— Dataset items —

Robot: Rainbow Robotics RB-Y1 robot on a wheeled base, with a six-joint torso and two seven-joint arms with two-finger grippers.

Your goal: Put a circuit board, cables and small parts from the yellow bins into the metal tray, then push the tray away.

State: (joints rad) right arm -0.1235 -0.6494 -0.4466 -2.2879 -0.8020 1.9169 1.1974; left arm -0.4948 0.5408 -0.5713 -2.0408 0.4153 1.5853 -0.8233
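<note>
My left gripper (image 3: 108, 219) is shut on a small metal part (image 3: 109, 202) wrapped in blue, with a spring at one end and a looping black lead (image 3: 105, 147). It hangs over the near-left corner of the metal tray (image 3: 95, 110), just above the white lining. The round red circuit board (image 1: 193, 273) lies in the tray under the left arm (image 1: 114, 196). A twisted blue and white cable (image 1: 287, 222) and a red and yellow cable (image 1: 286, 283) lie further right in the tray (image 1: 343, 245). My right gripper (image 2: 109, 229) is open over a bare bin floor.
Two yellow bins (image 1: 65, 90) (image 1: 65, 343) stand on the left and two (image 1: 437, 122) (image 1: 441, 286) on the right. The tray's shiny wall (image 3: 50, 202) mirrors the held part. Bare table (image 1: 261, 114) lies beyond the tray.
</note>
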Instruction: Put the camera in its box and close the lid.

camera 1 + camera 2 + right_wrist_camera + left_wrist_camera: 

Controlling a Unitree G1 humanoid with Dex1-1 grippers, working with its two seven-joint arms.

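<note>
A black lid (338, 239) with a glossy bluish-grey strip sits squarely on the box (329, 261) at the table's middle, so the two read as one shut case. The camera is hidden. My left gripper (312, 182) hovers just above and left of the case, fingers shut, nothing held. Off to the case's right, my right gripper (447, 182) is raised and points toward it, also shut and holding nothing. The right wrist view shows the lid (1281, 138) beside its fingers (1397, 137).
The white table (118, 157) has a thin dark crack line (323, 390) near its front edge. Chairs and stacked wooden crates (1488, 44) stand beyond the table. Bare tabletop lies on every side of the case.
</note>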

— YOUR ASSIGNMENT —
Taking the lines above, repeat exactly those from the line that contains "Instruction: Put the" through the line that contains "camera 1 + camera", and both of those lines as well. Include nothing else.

— ANSWER SPACE —
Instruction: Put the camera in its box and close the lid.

camera 1 + camera 2 + right_wrist_camera + left_wrist_camera: 

Work on the exercise is now concluded.